たとえば、面接の場で恫喝や強要、脅しをしてはいけないのは当然ですよね。
また、性別のみを理由に違う基準を設けることも禁止されています。
採用の自由には、公共の福祉や人権・労働者保護の制約があるのです。
厚生労働省のパンフレット

この「公共の福祉や人権・労働者保護」の内容が具体的に記載されているのが、厚生労働省の「公正な採用選考を目指して」というパンフレットです。
採用時に行うと就職差別に繋がるおそれがあるとして、以下の14事項を挙げています。
- 本籍・出生地に関することの把握
- 家族に関することの把握
- 住宅状況に関することの把握
- 生活環境・家庭環境などに関することの把握
- 宗教に関することの把握
- 支持政党に関することの把握の把握
- 人生観・生活信条などに関することの把握
- 尊敬する人物に関することの把握
- 思想に関することの把握
- 労働組合(加入状況や活動歴など)、学生運動などの社会運動に関することの把握
- 購読新聞・雑誌・愛読書などに関することの把握
- 身元調査などの実施
- 本人の適性・能力に関係ない事項を含んだ応募書類の使用
- 合理的・客観的に必要性が認められない採用選考時の健康診断の実施
確かに、これらへの返答によって意味もなく不採用を決定することは、差別的ではあると思います。
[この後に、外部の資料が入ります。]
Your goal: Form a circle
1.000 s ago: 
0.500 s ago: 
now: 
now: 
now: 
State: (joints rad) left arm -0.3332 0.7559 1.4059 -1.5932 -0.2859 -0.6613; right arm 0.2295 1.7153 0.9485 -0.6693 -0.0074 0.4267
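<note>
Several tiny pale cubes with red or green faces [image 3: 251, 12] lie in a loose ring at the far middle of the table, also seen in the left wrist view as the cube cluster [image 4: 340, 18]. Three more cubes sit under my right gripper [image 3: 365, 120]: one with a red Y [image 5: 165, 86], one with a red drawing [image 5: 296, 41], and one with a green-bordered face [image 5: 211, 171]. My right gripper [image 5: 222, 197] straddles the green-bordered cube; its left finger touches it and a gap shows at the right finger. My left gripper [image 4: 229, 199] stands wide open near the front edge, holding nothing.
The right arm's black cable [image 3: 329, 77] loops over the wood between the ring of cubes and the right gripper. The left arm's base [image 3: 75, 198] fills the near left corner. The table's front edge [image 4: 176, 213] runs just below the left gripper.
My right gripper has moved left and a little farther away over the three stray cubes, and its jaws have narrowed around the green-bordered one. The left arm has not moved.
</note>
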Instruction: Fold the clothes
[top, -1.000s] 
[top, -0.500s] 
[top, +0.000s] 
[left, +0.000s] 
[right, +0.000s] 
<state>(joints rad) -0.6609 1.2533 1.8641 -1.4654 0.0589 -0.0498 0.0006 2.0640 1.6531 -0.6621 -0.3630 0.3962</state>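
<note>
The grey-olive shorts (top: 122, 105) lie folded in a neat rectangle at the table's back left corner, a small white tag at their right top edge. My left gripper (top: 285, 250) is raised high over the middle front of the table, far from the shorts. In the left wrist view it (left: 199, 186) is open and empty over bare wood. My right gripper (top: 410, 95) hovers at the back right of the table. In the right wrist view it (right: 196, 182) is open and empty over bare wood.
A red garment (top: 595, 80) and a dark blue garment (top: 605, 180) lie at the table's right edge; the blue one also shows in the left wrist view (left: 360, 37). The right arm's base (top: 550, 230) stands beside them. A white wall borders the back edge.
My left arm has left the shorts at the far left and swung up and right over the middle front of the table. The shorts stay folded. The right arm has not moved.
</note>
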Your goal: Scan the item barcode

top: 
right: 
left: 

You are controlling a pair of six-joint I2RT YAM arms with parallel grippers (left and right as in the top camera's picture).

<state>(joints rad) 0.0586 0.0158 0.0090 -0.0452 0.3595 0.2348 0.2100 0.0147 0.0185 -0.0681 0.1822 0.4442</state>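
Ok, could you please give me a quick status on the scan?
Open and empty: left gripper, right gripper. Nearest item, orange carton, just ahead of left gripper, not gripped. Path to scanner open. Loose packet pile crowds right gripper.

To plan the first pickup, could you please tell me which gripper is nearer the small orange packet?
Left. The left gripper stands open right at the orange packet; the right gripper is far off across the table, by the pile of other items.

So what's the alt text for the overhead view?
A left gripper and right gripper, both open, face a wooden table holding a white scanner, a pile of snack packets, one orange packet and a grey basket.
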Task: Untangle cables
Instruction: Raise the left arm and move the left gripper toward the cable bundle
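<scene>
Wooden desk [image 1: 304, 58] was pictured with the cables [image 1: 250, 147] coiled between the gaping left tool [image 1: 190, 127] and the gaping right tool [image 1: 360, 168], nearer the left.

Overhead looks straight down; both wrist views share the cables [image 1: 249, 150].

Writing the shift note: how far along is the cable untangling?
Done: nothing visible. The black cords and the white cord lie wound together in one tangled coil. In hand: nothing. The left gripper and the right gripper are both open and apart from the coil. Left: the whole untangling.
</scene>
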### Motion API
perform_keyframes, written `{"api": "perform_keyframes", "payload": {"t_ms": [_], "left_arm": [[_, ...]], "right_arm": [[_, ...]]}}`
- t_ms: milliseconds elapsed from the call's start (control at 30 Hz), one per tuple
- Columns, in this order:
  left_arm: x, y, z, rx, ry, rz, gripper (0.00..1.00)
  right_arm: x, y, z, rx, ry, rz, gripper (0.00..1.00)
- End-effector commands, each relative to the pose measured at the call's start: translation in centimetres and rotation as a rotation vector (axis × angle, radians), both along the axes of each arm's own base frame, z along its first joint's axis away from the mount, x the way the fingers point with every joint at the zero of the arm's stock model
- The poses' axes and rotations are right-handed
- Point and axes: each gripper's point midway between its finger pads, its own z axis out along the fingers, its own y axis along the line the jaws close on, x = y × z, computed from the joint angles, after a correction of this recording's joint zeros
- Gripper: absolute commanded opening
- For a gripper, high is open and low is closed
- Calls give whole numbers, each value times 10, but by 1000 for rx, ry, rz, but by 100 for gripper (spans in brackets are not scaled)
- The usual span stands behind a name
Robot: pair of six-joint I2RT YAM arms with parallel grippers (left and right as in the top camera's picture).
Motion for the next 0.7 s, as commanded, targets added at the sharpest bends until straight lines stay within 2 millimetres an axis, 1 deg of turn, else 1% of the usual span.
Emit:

しかし、法律で義務づけられた事項ではないので、絶対に聞いたらダメというわけではありません。
面接での会話の中で、出身地や家族の話をしたり、通勤や在宅勤務のために住宅・生活環境について確認することは、普通に考えられますよね。
人となりを知るために、尊敬する人物や思想、愛読書の話をすることもあると思います。
ただ、業務に関係がない(採用の基準になり得ない)のに「尊敬する人物について作文を書きなさい」といった課題を与えるのは、あまり意味のないことだと思います。
よって、「B プライベートのこと」や「C 家族のこと」は、業務に必要だったり会社として配慮が必要なことを知るために聞くことは構いません。
ただ、応募者が答えることを強要されていると感じないよう、「もし差し支えがあれば、お答えいただかなくても大丈夫ですよ」と前置きすると、なおよいでしょう。
例外:とくに機微な情報

「原則は何を聞いてもいい」と言いましたが、例外はなんでしょうか。
それは、「病歴」です。
裁判例では、応募者の同意なく行われたHIV抗体検査やB型肝炎ウイルス感染検査は、プライバシー権の侵害だとして違法だと判断されています。(HIV抗体検査事件 東京地裁 平15.5.28、B金融公庫事件 東京地裁 平15.6.20)
業務によっては、過去に病気になった経緯があると、健康被害のリスクが高まるといったこともあるかと思います。
そうした場合は、必ず、応募者本人の同意を得た上で病歴を把握するようにしてください。
まとめ
Q面接の場では、応募者に何を聞いてもいいのですか?
A原則、何を聞いてもいいのですが、採用の自由には、公共の福祉や人権・労働者保護という制約があることに注意してください。特に、業務上病歴を把握する必要があるときには、必ず応募者本人の同意をとってから行ってください。